I wish

I wish.

I wish I could write about my parents.

I made a promise to myself, many years ago, that I would never write about my family when I was angry. This wasn’t exactly hard to do, even though they make me very angry very often, because I knew what the cost could be and it was too high. The chances might be slim, or they might be high, I don’t really know what the statistics are on this, but even the tiniest chance is too high a chance.

What if I died? Okay, stupid question, let me rephrase it. What if I died before them, and they found out about this blog/my old blog/my journal? If our roles were reversed it would probably kill me to read something hateful about myself written by my mom, my dad, or my brother after they passed. I could never do that to them, it would be unconscionable and I pray that insha’Allah I never fall into anything like it.

So I’m here tonight wishing I could write about my parents and my family. Not because I’m angry at them, but because…it’s so vast a subject.
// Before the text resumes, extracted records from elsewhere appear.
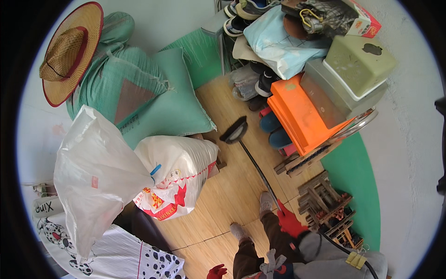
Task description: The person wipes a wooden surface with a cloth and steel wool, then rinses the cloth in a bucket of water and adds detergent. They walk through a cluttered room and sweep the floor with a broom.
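My right hand [290, 219], in a red glove, is closed around the long dark handle of a broom [259, 171]. The broom's dark bristle head [235, 132] rests on the wood-look floor, between the sacks and the shoes. My left hand [216, 271], also red-gloved, hangs low at the bottom edge, partly cut off, with its fingers apart and nothing seen in them. My two feet in grey shoes stand on the floor, between the hands and the broom head.
White sack [188, 164] and green sacks [163, 111] stand left, a straw hat [69, 52] on top. At right are an orange plastic stool [296, 111], blue slippers [278, 137], a green bin [360, 66] and stacked wooden stools [318, 195]. A shoe rack stands behind.
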`<control>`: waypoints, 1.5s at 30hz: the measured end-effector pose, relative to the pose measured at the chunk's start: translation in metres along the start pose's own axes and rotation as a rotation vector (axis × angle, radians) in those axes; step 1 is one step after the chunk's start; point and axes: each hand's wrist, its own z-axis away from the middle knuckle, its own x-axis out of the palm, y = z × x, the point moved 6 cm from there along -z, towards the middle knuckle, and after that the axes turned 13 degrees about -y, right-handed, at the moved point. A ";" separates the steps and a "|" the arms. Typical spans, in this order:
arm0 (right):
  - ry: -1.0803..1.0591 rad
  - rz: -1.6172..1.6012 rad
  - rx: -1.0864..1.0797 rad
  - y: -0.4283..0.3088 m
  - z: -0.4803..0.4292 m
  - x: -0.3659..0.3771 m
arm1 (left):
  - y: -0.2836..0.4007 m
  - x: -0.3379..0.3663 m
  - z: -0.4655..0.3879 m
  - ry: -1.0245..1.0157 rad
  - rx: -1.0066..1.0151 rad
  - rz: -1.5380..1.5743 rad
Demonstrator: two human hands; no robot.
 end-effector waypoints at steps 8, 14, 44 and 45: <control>-0.114 -0.186 -0.336 -0.123 -0.087 0.012 | 0.017 0.001 -0.004 0.003 0.040 -0.043; -0.182 -0.443 -0.242 -0.334 -0.292 0.042 | -0.009 0.021 0.002 0.099 -0.032 0.083; -0.024 -0.317 -0.154 -0.189 -0.292 -0.003 | 0.003 0.039 -0.001 0.093 -0.130 0.160; -0.034 -0.382 -0.189 -0.160 -0.271 0.005 | -0.006 0.037 0.001 0.084 -0.173 0.149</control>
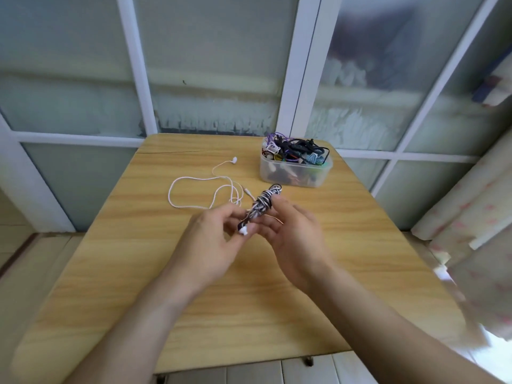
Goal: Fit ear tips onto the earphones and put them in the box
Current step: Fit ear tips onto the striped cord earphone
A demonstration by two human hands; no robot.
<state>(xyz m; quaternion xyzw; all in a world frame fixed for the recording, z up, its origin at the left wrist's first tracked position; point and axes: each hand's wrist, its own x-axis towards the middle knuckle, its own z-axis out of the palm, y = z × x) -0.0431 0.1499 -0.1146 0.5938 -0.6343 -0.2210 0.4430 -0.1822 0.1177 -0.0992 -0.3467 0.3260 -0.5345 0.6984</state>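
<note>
Holding the wound black-and-white earphones point(263, 205) in my right hand point(293, 239), my left hand point(213, 239) pinches the white ear tip point(243, 231) on; next comes the box point(295, 169), I think.

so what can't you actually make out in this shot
- Head view: whether the white ear tip is seated on the bundled black-and-white earphones; left hand and right hand cover it, and it is small.
- Contents low in the plastic box: cloudy wall, tangled cables.
</note>
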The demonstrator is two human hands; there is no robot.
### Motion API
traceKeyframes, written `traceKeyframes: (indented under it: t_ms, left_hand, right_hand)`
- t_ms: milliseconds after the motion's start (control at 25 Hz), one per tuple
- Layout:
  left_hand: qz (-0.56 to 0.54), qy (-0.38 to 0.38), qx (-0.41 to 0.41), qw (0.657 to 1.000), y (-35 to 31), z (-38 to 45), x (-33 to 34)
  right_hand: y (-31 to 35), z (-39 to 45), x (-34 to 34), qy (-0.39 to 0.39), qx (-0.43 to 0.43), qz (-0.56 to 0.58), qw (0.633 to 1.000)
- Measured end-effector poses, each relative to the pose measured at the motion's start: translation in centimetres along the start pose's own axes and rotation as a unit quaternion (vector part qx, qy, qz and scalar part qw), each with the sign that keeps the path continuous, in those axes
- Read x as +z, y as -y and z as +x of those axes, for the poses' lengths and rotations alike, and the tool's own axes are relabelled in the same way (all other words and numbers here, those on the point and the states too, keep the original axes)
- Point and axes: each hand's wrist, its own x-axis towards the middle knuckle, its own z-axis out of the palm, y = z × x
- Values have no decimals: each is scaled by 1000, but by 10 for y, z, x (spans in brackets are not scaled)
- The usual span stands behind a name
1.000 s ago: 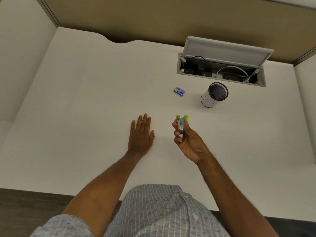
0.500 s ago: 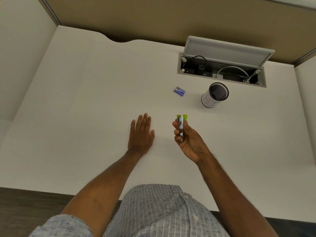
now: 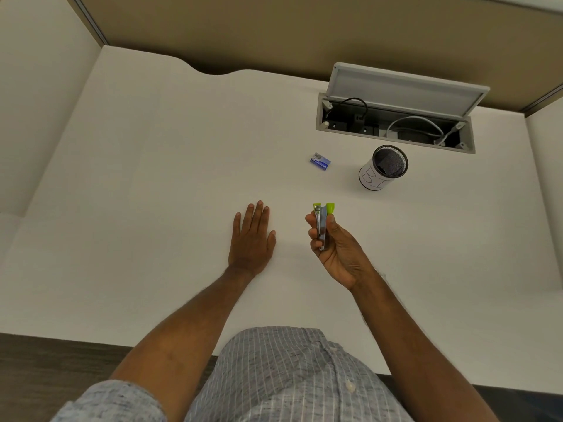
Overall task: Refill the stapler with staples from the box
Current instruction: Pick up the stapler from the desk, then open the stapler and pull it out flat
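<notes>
My right hand [image 3: 333, 249] is shut on a small stapler [image 3: 321, 224] with lime-green ends and a metal middle, held upright above the white desk. The stapler's green top is split into two tips, so it looks hinged apart. My left hand [image 3: 251, 239] lies flat and palm-down on the desk, fingers together, holding nothing. A small blue staple box [image 3: 320, 161] lies on the desk farther back, apart from both hands.
A black mesh cup with a white label [image 3: 383, 171] stands right of the staple box. Behind it an open cable hatch [image 3: 396, 123] with a raised grey lid holds cables and plugs. Partition walls border the white desk [image 3: 152, 178] on three sides.
None apart from a slight shift of the view; both hands hold their places and the stapler stays in my right hand.
</notes>
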Motion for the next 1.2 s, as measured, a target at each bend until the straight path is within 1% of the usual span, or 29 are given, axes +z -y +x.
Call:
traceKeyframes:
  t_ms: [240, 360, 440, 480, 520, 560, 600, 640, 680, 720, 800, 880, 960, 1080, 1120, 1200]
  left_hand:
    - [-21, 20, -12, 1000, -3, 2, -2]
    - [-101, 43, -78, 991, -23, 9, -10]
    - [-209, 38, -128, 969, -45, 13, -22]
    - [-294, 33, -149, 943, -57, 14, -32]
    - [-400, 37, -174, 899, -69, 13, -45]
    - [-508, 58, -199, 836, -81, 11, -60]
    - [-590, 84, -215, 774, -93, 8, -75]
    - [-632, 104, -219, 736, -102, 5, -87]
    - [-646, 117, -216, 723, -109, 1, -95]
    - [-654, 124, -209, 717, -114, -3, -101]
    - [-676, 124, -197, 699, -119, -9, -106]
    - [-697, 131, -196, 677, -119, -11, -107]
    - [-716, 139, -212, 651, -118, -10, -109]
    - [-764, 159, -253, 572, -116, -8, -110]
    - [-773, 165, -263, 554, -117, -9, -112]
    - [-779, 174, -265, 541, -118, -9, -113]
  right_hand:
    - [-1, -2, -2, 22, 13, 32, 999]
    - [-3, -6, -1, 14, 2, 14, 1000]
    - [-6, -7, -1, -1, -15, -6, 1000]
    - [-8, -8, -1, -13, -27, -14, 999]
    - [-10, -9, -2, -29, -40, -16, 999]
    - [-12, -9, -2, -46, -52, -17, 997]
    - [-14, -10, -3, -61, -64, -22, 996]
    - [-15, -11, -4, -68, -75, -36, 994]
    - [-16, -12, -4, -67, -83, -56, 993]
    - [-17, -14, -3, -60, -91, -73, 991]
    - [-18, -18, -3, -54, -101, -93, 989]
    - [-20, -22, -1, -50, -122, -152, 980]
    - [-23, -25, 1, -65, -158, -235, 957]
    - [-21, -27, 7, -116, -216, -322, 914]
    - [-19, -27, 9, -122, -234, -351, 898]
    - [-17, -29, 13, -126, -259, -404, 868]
There’s so much, so, so much that our lives together are made of that I don’t think I’m competent enough to put it all into words. It’s complicated wouldn’t even begin to describe it.

I feel like, the more I move forward in life, the less I’m able to describe it. That is partly why I stopped blogging the first time around, it just go to the point where everything I was experiencing defied explanation. There was no way for me to adequately put it into words, so I didn’t even try. The emotions involved were so strong, tangled, drawn-out, that I couldn’t just put words to paper and do justice to what I was experiencing. The same is true when it comes to explaining who and what my family is, but, alhamdulillah, to a lesser degree.